● **Assigned task**: When you copy the entries, omit the images and keep every word as it is.

● **Data records**:
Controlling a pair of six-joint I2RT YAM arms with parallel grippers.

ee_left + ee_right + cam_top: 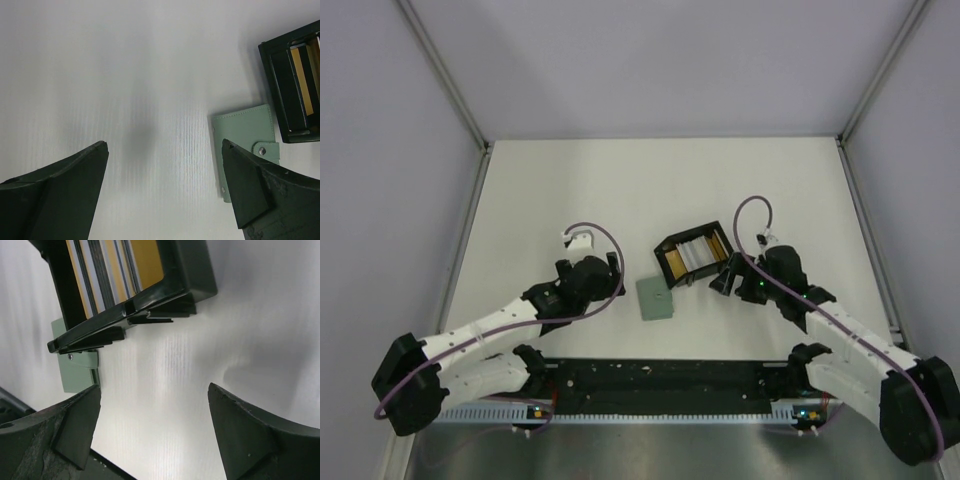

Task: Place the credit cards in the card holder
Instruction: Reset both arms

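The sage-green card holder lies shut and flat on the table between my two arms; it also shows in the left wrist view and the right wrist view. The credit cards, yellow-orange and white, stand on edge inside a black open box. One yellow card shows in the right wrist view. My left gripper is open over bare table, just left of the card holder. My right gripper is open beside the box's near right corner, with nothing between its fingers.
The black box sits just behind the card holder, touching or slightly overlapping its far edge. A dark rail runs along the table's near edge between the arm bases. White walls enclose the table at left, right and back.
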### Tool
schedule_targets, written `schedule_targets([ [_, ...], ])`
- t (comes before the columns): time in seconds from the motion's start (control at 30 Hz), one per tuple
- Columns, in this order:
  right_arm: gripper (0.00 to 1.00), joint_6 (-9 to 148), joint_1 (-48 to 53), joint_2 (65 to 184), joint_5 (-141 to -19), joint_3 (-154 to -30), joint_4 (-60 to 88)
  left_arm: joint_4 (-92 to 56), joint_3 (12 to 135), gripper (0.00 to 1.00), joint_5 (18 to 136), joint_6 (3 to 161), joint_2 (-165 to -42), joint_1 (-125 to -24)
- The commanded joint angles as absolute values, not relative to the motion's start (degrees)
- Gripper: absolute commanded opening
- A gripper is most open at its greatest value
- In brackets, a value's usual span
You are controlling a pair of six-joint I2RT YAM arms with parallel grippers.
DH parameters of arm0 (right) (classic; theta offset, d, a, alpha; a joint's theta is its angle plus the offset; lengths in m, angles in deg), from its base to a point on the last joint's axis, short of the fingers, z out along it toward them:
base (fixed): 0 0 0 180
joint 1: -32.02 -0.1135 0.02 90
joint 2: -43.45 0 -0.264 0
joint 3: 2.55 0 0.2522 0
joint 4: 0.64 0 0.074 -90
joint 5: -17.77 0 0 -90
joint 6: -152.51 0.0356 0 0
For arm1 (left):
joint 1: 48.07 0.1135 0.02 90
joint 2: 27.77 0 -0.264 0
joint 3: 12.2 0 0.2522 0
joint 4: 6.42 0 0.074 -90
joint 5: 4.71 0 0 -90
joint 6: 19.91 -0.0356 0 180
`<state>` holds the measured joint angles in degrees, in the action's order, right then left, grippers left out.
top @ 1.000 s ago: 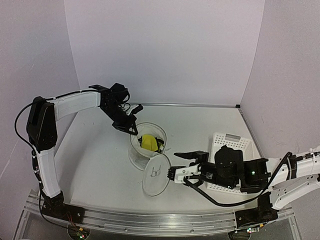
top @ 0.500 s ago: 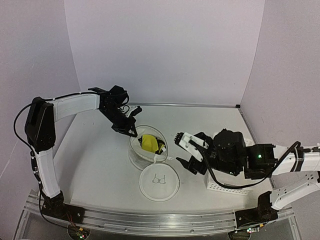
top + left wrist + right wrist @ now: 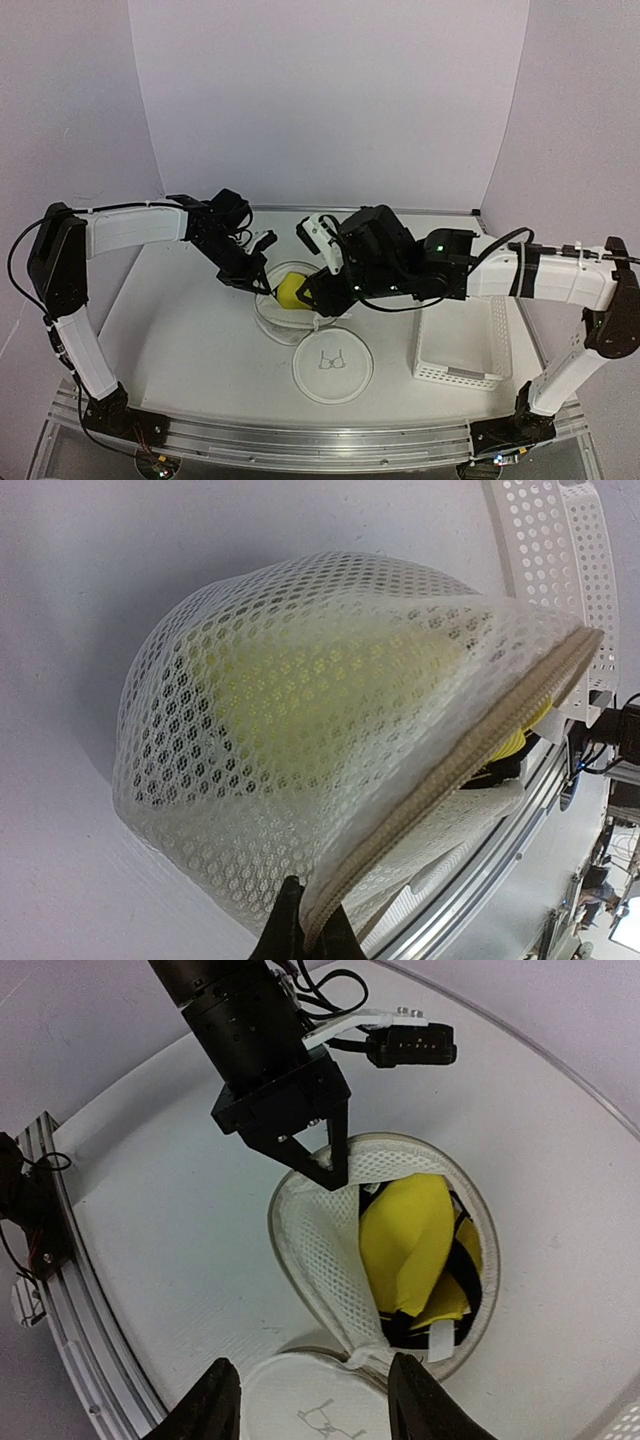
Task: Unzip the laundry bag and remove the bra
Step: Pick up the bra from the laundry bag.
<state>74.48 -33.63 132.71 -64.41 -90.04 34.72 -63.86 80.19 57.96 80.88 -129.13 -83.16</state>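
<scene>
The laundry bag (image 3: 272, 318) sits unzipped at mid-table. Its round lid with the black bra outline (image 3: 332, 363) lies flat in front of it. A yellow bra with black straps (image 3: 291, 289) lies inside the bag. My left gripper (image 3: 256, 284) is shut on the bag's far-left zipper rim (image 3: 470, 745), its fingertips (image 3: 283, 928) pinching the mesh. The bra shows yellow through the mesh (image 3: 330, 680). My right gripper (image 3: 312, 290) hovers open and empty above the bag's opening. In the right wrist view its fingers (image 3: 215, 1405) straddle the lid (image 3: 320, 1410), with the bra (image 3: 415, 1240) beyond them.
A white perforated plastic basket (image 3: 460, 340) stands right of the bag and also shows in the left wrist view (image 3: 560, 540). The left gripper (image 3: 322, 1165) shows in the right wrist view at the bag's rim. Walls enclose the table at the back and sides.
The right arm let go of the lid, which dropped flat on the table, then swung from the front right up over the bag's opening. The left gripper stayed on the rim.
</scene>
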Motion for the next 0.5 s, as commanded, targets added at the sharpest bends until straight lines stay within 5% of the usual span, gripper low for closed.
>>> schedule_targets([
  [0.0,0.51,88.8,-31.6,137.0,-74.4,-95.4,37.2,-58.0,76.8,0.0,58.6,85.6,-125.5,-83.1],
  [0.47,0.52,107.3,-25.2,142.0,-80.2,-93.1,37.5,-52.5,72.6,0.0,59.0,89.4,-129.0,-83.1],
])
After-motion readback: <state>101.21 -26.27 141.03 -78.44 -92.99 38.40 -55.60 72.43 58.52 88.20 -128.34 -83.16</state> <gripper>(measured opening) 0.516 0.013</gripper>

● **Output of the task**:
Controlling a pair of six-joint I2RT YAM arms with parallel grippers.

ee_left + ee_right + cam_top: 

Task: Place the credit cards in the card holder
Instruction: Reset both arms

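The sage-green card holder lies shut and flat on the table between my two arms; it also shows in the left wrist view and the right wrist view. The credit cards, yellow-orange and white, stand on edge inside a black open box. One yellow card shows in the right wrist view. My left gripper is open over bare table, just left of the card holder. My right gripper is open beside the box's near right corner, with nothing between its fingers.
The black box sits just behind the card holder, touching or slightly overlapping its far edge. A dark rail runs along the table's near edge between the arm bases. White walls enclose the table at left, right and back.
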### Tool
schedule_targets, written `schedule_targets([ [_, ...], ])`
- t (comes before the columns): time in seconds from the motion's start (control at 30 Hz), one per tuple
- Columns, in this order:
  right_arm: gripper (0.00 to 1.00), joint_6 (-9 to 148), joint_1 (-48 to 53), joint_2 (65 to 184), joint_5 (-141 to -19), joint_3 (-154 to -30), joint_4 (-60 to 88)
  left_arm: joint_4 (-92 to 56), joint_3 (12 to 135), gripper (0.00 to 1.00), joint_5 (18 to 136), joint_6 (3 to 161), joint_2 (-165 to -42), joint_1 (-125 to -24)
- The commanded joint angles as absolute values, not relative to the motion's start (degrees)
- Gripper: absolute commanded opening
- A gripper is most open at its greatest value
- In brackets, a value's usual span
You are controlling a pair of six-joint I2RT YAM arms with parallel grippers.
DH parameters of arm0 (right) (classic; theta offset, d, a, alpha; a joint's theta is its angle plus the offset; lengths in m, angles in deg), from its base to a point on the last joint's axis, short of the fingers, z out along it toward them:
base (fixed): 0 0 0 180
joint 1: -32.02 -0.1135 0.02 90
joint 2: -43.45 0 -0.264 0
joint 3: 2.55 0 0.2522 0
joint 4: 0.64 0 0.074 -90
joint 5: -17.77 0 0 -90
joint 6: -152.51 0.0356 0 0
For arm1 (left):
joint 1: 48.07 0.1135 0.02 90
joint 2: 27.77 0 -0.264 0
joint 3: 12.2 0 0.2522 0
joint 4: 6.42 0 0.074 -90
joint 5: 4.71 0 0 -90
joint 6: 19.91 -0.0356 0 180
`<state>` holds the measured joint angles in degrees, in the action's order, right then left, grippers left out.
top @ 1.000 s ago: 
top @ 0.500 s ago: 
top + left wrist + right wrist @ now: 
Task: Unzip the laundry bag and remove the bra
Step: Pick up the bra from the laundry bag.
<state>74.48 -33.63 132.71 -64.41 -90.04 34.72 -63.86 80.19 57.96 80.88 -129.13 -83.16</state>
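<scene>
The laundry bag (image 3: 272, 318) sits unzipped at mid-table. Its round lid with the black bra outline (image 3: 332, 363) lies flat in front of it. A yellow bra with black straps (image 3: 291, 289) lies inside the bag. My left gripper (image 3: 256, 284) is shut on the bag's far-left zipper rim (image 3: 470, 745), its fingertips (image 3: 283, 928) pinching the mesh. The bra shows yellow through the mesh (image 3: 330, 680). My right gripper (image 3: 312, 290) hovers open and empty above the bag's opening. In the right wrist view its fingers (image 3: 215, 1405) straddle the lid (image 3: 320, 1410), with the bra (image 3: 415, 1240) beyond them.
A white perforated plastic basket (image 3: 460, 340) stands right of the bag and also shows in the left wrist view (image 3: 560, 540). The left gripper (image 3: 322, 1165) shows in the right wrist view at the bag's rim. Walls enclose the table at the back and sides.
The right arm let go of the lid, which dropped flat on the table, then swung from the front right up over the bag's opening. The left gripper stayed on the rim.
</scene>
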Motion for the next 0.5 s, as commanded, targets added at the sharpest bends until straight lines stay within 5% of the usual span, gripper low for closed.
>>> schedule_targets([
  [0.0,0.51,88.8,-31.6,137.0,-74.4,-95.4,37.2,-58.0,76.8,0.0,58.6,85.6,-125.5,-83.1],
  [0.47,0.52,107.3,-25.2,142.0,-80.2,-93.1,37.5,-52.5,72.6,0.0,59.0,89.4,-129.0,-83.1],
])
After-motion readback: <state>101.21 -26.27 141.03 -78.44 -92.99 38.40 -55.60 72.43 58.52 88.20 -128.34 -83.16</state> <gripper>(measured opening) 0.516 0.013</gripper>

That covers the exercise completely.